[[ Supplied material open ]]

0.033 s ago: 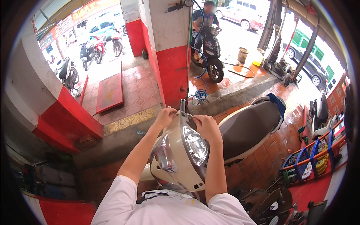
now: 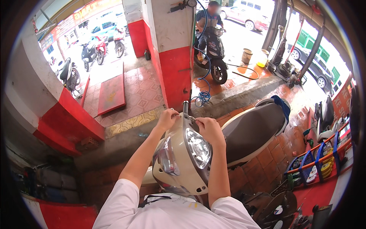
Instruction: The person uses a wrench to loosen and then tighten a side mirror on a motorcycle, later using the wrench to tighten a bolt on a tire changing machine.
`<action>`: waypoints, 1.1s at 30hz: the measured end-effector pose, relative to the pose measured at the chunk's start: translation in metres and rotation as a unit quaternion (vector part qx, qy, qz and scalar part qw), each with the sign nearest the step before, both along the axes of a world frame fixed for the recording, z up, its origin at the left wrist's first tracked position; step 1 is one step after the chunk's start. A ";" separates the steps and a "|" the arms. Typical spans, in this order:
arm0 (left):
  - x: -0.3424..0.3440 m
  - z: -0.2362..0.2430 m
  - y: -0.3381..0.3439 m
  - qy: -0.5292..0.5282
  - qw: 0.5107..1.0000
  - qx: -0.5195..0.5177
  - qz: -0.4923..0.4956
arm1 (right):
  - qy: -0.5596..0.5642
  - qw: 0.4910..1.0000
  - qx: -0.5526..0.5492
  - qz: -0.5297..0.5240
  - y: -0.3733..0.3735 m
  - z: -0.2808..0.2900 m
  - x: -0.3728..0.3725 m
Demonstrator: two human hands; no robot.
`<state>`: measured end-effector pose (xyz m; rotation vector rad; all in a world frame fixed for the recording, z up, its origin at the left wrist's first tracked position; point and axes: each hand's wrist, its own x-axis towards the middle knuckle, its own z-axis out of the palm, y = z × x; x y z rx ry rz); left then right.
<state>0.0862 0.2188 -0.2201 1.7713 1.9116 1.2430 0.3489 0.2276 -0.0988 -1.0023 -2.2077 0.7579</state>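
A cream scooter stands directly below me, its clear headlight on the front panel and its brown seat out to the right. My left hand is closed with fingertips pinched at the upper left of the front panel, beside the upright handlebar end; what they hold is too small to name. My right hand is closed at the panel's upper right, fingertips on small metal fittings by the handlebar; I cannot make out exactly what it grips.
A person sits on a black scooter beyond a concrete step, near a coiled blue hose. A red-and-white pillar rises ahead. A red ramp board lies left. A rack with blue dividers is at right.
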 end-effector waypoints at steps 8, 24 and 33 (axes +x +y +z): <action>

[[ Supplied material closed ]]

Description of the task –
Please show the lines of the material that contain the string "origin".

Final answer –
`<action>`: waypoints, 1.1s at 30hz: the measured end-effector pose, relative to the pose measured at the chunk's start: translation in metres and rotation as a unit quaternion (vector part qx, qy, qz and scalar part qw), each with the sign nearest the step before, both along the axes of a world frame fixed for the recording, z up, its origin at the left wrist's first tracked position; step 1 is one step after the chunk's start. A ";" separates the steps and a "|" the arms. Typical spans, in this order:
`<state>`: measured end-effector pose (xyz m; rotation vector rad; all in a world frame fixed for the recording, z up, its origin at the left wrist's first tracked position; point and axes: each hand's wrist, its own x-axis towards the middle knuckle, its own z-axis out of the palm, y = z × x; x y z rx ry rz); left then right.

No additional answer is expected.